Spin and Orbital Angular Momenta of Light Reflected from a Cone

TL;DR

This paper investigates how reflective optical elements, especially cones and wedges, influence the spin and orbital angular momenta of light, revealing conditions under which angular momentum is transferred or conserved.

Contribution

It provides a detailed analysis of angular momentum transfer in retro-reflecting cones and wedges, highlighting the role of symmetry and absorption in angular momentum exchange.

Findings

A hollow metallic cone with 90° apex angle reverses the light's spin angular momentum without transferring it to the cone.

A transparent 90° cone can alter the mixture of spin and orbital angular momenta but cannot transfer angular momentum without absorption or symmetry breaking.

A wedge-shaped reflector with 90° apex angle can transfer angular momentum to the reflector when reflecting circularly polarized light.

Abstract

We examine several retro-reflecting optical elements, each involving two reflections. In the case of a hollow metallic cone having an apex angle of 90\degree, a circularly-polarized incident beam acquires, upon reflection, the opposite spin angular momentum.

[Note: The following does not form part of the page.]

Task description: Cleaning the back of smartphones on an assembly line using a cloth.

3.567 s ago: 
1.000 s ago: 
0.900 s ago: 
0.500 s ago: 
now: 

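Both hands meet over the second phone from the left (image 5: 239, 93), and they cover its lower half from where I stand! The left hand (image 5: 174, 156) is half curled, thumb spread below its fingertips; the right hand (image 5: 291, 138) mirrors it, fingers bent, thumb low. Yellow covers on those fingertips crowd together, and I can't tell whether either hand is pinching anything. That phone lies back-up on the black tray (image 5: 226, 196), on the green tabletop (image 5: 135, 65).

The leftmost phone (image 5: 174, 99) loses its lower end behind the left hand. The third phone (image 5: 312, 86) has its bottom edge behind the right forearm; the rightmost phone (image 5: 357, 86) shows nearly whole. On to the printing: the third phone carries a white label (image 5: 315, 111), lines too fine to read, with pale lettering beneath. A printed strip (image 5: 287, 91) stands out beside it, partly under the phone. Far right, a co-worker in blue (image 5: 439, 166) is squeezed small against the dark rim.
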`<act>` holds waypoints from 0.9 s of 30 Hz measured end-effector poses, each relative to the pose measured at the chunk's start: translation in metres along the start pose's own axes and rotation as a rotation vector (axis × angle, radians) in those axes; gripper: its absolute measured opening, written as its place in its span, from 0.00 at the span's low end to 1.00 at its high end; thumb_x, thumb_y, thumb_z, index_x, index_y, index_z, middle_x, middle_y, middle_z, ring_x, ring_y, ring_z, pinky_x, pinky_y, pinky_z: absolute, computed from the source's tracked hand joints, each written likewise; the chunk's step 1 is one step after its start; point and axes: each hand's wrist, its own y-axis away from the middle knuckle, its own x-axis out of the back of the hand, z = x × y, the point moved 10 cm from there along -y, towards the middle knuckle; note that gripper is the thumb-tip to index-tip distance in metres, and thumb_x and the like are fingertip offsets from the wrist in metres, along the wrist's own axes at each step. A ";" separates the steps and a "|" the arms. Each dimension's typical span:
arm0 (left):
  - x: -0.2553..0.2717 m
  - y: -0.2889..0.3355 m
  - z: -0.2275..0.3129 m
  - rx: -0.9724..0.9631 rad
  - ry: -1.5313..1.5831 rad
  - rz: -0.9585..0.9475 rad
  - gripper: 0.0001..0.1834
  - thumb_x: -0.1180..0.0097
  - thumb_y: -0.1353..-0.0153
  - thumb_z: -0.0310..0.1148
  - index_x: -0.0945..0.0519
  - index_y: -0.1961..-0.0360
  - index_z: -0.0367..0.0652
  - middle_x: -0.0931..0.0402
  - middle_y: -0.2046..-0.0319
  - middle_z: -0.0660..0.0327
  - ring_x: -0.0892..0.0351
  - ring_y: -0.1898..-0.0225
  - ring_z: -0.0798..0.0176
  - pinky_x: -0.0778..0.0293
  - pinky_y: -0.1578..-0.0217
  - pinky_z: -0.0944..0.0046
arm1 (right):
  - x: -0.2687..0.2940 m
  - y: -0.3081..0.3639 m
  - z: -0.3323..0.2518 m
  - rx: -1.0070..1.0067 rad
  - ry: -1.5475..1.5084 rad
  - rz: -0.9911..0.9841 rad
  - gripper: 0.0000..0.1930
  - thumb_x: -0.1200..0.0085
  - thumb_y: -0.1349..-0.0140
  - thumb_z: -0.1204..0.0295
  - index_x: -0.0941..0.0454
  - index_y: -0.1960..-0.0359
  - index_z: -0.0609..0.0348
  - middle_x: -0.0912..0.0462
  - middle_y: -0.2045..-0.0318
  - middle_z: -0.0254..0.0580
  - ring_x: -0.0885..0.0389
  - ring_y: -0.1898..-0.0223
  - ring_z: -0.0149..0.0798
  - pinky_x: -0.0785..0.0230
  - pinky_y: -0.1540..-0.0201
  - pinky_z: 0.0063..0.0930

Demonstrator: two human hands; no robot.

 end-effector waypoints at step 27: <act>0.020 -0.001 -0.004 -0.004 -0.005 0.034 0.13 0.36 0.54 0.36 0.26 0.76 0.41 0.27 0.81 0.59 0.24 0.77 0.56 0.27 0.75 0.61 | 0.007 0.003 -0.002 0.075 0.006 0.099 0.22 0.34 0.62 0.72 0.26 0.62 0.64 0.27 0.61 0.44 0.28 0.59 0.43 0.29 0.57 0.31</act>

However, no angular momentum is transferred to the cone, because the reflected beam picks up an orbital angular momentum that is twice as large but opposite in direction to that of its spin. A 90\degree cone made of a transparent material in which the incident light suffers two total internal reflections before returning, may be designed to endow the retro-reflected beam with different mixtures of orbital and spin angular momenta. Under no circumstances, however, is it possible to transfer angular momentum from the light beam to the cone without either allowing absorption or breaking the axial symmetry of the cone. A simple example of broken symmetry is provided by a wedge-shaped metallic reflector having an apex angle of 90\degree, which picks up angular momentum upon reflecting a circularly-polarized incident beam.